If he has a gift, a skill, a tool, a talent… make sure we know about it early, then forget about it until that gift is needed. In real life, in drama, and in (I swear!) fantasy stories, nothing can be there the instant you need it, unless it was there all along.

Check your script and get rid of all As Needed Gifts! Let me know if you find some…

7 Comments

Filed under Bad Writing, Details, Screenwriting

7 responses to “No “As Needed Gifts”

  1. What about the situation where you want to slowly reveal an ability, like in the Matrix.

    For example, there’s a scene where the protagonist is being trained in combat, and the master keeps putting his pupil to the ground.
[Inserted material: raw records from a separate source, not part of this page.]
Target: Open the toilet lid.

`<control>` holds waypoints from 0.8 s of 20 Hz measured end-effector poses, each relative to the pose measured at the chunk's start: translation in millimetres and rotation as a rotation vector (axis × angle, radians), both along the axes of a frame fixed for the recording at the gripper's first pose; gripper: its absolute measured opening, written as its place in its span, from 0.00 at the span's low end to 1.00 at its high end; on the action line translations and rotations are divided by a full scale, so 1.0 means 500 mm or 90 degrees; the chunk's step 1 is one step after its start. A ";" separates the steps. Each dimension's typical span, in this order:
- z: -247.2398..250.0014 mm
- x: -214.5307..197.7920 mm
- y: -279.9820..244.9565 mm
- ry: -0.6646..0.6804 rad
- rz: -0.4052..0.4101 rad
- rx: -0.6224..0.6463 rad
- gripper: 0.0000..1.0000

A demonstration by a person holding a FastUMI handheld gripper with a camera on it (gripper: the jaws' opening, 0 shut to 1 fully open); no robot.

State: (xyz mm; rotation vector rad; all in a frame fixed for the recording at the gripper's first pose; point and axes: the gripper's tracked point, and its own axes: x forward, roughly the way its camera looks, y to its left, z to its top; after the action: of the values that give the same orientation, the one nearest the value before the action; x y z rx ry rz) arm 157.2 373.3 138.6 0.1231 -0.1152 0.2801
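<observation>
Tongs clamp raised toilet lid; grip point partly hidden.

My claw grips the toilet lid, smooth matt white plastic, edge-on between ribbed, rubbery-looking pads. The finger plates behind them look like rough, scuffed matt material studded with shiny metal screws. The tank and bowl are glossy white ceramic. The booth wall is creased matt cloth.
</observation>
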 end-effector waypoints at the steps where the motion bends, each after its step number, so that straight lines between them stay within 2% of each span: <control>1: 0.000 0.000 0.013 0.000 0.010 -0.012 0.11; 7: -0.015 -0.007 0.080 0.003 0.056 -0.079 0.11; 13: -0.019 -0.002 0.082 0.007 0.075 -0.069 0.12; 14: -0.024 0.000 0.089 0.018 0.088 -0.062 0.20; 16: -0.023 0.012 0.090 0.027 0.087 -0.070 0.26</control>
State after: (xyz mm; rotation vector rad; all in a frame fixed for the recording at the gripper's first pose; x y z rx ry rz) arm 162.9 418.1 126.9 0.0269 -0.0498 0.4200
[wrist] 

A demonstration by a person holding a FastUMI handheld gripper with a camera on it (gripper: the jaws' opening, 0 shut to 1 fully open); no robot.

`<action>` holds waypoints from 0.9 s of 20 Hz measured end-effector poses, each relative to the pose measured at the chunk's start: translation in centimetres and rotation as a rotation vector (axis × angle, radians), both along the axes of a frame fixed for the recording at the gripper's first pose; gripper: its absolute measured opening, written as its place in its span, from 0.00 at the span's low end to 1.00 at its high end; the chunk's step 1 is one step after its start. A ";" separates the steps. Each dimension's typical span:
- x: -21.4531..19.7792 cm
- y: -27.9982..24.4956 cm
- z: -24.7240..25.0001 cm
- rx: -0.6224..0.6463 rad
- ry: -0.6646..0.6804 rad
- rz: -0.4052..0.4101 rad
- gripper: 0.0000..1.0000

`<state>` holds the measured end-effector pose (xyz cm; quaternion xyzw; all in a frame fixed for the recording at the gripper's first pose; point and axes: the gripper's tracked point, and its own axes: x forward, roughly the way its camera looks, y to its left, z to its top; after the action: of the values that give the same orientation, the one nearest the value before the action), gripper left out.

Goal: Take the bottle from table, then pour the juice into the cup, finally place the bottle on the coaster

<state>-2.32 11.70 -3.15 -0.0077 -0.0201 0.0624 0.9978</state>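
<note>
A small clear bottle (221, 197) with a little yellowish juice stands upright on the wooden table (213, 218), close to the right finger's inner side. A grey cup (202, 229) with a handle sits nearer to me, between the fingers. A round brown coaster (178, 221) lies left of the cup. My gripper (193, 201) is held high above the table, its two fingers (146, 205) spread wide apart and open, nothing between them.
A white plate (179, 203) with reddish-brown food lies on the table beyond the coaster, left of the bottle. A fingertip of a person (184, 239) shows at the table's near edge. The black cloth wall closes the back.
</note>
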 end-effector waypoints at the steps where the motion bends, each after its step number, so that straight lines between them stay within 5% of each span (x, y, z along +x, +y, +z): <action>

    The first time you see this, it’s filmed in such a way, that you’re led to believe, for example, that the problem is with the student. But later, when the master is attacked by ninjas, it’s revealed that he’s actually a real badass, and what he’s actually doing is moving superhumanly fast.

    And, of course, later the student finally learns how to do the same thing (part of the tension is will he learn?), and defeat the bad guy.

    • yourscreenplaysucks

      That sounds like just the right way to do it. What I’m talking about (in its lamest extreme) is a guy chased into a men’s room by thugs and they’re beating him up and he’s about to go down for the last time, when he dives into the stall, reaches up to the old fashioned toilet tank and finds a loaded .45 automatic and shoots them all. A gift the author gave him, right as he needed it. I see it a lot. Your situation ain’t that…

  2. In contrast to fantasy, what I regard as the better end of science fiction tries to introduce one impossible thing, right at the beginning, and work through the ramifications of that. This has the nice side effect of largely making it impossible to fall into the trap you have correctly identified.

    Jorge Luis Borges commended this approach, saying that H.G. Wells wrote one book about aliens invading Earth and another about an invisible man; to have written a book about invisible aliens invading Earth would have been artless.

    (I realise that this is the second time I’ve posted a comment on your blog using H.G. Wells as an example. I’m not sure why that is!)

  3. While it was a little discouraging to hear that you’re not a fan of reading Sword & Sorcery/Fantasy scripts (is it the genre or the writers that turned you off?), I was very pleased to have come away from the article knowing that my fantasy screenplay has not one ‘as you need it gift’.

    In fact, in the sixth months I spent plotting and outlining the story before even beginning the screenplay, my paramount concern was that it was logical, accountable and obeyed the rules I had set. Mainly, because, like you William, I grew tired of fantasy writers using the genre as a crutch and thinking they can introduce anything to aid their protagonist without foreshadowing, simply because it wasn’t set in the real world.

    I’ll zip you my script for assessment when I’m happy enough with it to do so (in my 4th draft) as I want it to be as strong as possible (obviously). Who knows, if it’s good enough, it may get you back to liking the genre! 😉

    P.s: I made sure I proofread this post!

  4. Devin Reynolds

    I’m thrilled about this post, another name for the “As Needed Gift,” someone mentioned it above, is “Deus Ex Machina,” and while the ancient Greeks may have used it in stories like Medea to create a lavish twist ending, in the modern world it is a hallmark of straight-up BAD WRITING. I really can’t believe even students would actually use this in work that they hand-in for a grade. I wouldn’t let them pass the class without fixing it.

    Also, I might get some hate for saying this, but: this is why The Lord of the Rings movies are better than The Lord of the Rings books. Tolkien brought characters in and out of the story to either save the heroes or thwart the villians as they were needed (Glorfindel, a character absent from the movies, is a classic example). While Jackson either expanded the roles of characters who were already essential or cut out tangential plot-lines altogether if they went too far off course, the films had a greater flow of continuity and a tighter, more engaging story because of it.